Of course, it's not just Ferguson. There is an epidemic of Niallism -- which Seamus McKiernan of the Huffington Post defined as not believing in anything factual. It's the idea that bluster can make untruths true through mere repetition. We expect this from our politicians, not our professors. Consider Mitt Romney's attacks on Obama for supposedly eliminating the work requirement in welfare. That sounds damning, unless you know it's a complete lie -- as Alec MacGillis of The New Republic has tirelessly pointed out. Or consider the economic white paper Romney's campaign put out. As Ezra Klein has pointed out, the papers Romney's team cites do not say what they say they say. In other words, Romney's team draws conclusions from these papers that the authors who wrote them do not agree with.

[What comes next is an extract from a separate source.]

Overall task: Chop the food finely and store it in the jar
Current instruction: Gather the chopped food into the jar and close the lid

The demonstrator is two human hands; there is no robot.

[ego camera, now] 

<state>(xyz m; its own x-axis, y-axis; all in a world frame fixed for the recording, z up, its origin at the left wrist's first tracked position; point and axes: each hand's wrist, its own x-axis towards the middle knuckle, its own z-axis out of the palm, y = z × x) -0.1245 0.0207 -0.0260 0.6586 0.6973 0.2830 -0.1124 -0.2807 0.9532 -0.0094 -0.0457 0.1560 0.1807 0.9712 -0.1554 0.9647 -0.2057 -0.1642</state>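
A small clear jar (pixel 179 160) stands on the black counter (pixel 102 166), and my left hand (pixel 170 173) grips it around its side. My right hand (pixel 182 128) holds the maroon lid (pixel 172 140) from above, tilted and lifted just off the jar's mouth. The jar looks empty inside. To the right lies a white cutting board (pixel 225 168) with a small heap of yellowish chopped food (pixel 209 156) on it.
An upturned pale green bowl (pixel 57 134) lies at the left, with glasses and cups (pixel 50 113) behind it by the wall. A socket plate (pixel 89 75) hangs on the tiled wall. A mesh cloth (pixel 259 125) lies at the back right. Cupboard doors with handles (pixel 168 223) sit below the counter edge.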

Romney adviser and Stanford professor John Taylor defended their work on the grounds that they quoted their sources accurately. This was never in dispute. The question was whether they selectively quoted their sources, not whether they selectively quoted their sources accurately.

We live in a post-truth age. That's the term David Roberts of Grist coined to describe the way the way lies get amplified in our media ecosystem. (If I were feeling cynical, I might say we live in a pre-truth age -- maybe things have always been this deplorable). It's bad enough when politicians do it. It's even worse when journalists do too. Now, everybody has biases and those biases unwittingly slant the way we frame facts -myself included. That's why I try to follow best practices of writers like Felix Salmon. I try to show my work, and admit when I make mistakes. The irony is that there's an academic who would probably agree with all of the above. His name is Niall Ferguson.

His early academic work was as good as his punditry is bad. It's a shame that Niall Ferguson wasn't the Niall Ferguson who wrote the Newsweek story.

There's a counter-factual to ponder.